Most researchers use RNAi screening to examine one gene at a time, but the framework provided by the Mayo Clinic Cancer Center, in collaboration with other strategic partners, allowed the investigators to examine the more than 500 types of kinases.

Satisfying Results

The investigators discovered a number of genetic mutations that correlate to cell function, including alterations in the NFkB pathway, as well as nine genetic mutations in the cancer cells themselves. For the first time, the investigators were able determine a genetic basis for inappropriate NFkB activation in almost half of multiple myeloma patients. Several new genes that regulate cell growth were identified. Turning these "off" activated the NFkB pathway, which spurred uncontrolled myeloma cell growth. When the genes were turned back "on," the cancer cells stopped growing and died.

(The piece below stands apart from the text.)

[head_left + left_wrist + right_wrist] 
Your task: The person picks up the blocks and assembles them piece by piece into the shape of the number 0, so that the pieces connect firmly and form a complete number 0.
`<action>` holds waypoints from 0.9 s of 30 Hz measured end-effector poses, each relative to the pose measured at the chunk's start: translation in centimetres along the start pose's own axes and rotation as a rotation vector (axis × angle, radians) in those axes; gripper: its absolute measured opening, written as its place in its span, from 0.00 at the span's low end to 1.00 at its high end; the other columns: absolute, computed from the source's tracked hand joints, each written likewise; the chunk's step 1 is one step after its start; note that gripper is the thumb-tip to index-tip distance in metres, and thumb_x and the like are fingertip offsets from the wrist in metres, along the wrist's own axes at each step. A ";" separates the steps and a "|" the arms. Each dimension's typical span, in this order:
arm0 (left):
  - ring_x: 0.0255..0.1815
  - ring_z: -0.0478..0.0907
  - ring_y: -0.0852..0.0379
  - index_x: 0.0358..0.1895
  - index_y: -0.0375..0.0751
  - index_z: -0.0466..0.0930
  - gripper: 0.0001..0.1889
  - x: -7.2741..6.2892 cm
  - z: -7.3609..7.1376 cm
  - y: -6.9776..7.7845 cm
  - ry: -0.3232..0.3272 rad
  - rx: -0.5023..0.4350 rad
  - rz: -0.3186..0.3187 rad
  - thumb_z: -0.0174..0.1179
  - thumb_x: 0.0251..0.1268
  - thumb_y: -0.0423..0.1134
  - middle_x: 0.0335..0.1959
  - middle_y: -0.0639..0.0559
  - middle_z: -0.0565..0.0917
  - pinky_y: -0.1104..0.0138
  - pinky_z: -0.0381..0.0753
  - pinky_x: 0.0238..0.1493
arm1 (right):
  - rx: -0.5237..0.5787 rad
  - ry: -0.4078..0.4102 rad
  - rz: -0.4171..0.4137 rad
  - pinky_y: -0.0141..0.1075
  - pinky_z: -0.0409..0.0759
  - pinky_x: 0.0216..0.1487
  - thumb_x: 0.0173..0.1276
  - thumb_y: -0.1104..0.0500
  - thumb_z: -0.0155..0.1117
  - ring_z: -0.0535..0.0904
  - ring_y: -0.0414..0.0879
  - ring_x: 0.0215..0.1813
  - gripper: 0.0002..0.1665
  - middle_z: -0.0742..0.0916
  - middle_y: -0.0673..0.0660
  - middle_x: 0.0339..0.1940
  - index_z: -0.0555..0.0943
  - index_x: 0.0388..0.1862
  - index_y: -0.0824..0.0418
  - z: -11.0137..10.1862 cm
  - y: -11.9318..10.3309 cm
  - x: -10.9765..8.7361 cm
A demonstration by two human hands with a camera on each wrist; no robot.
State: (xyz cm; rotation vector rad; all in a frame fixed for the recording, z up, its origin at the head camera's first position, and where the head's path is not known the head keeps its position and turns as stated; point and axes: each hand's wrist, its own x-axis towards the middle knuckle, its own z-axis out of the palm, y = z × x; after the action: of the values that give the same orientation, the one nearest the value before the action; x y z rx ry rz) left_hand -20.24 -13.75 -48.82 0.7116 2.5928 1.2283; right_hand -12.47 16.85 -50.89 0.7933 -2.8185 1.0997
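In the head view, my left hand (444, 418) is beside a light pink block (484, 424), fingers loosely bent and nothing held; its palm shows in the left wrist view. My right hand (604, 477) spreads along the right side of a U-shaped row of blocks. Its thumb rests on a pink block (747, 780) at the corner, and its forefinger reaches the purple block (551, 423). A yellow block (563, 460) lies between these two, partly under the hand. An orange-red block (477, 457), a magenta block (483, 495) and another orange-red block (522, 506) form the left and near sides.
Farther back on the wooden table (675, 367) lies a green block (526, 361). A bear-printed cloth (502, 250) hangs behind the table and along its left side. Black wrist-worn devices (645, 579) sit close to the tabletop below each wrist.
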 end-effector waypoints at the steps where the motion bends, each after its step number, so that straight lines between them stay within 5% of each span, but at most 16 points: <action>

"These genetic mutations make myeloma more dependent on the NFkB pathway," says Dr. Fonseca. "And that makes them more susceptible to bortezomib treatment."

"Before this study, bortezomib seemed to work in only about one-third of the patients and it was difficult to predict which ones," Dr. Bergsagel explains. "But reversing the myeloma-specific mutations that we identified increased the patients who respond to the drug to 95 percent. .Now we're working on a simple way to identify patients who are the best candidates for use of proteasome inhibitors such as bortezomib." The discoveries increase the potential for the development of drugs that will effectively turn "off" the cancer-causing genes with limited side effects, and thereby ramp up the power of radiation and chemotherapy to kill cancer cells.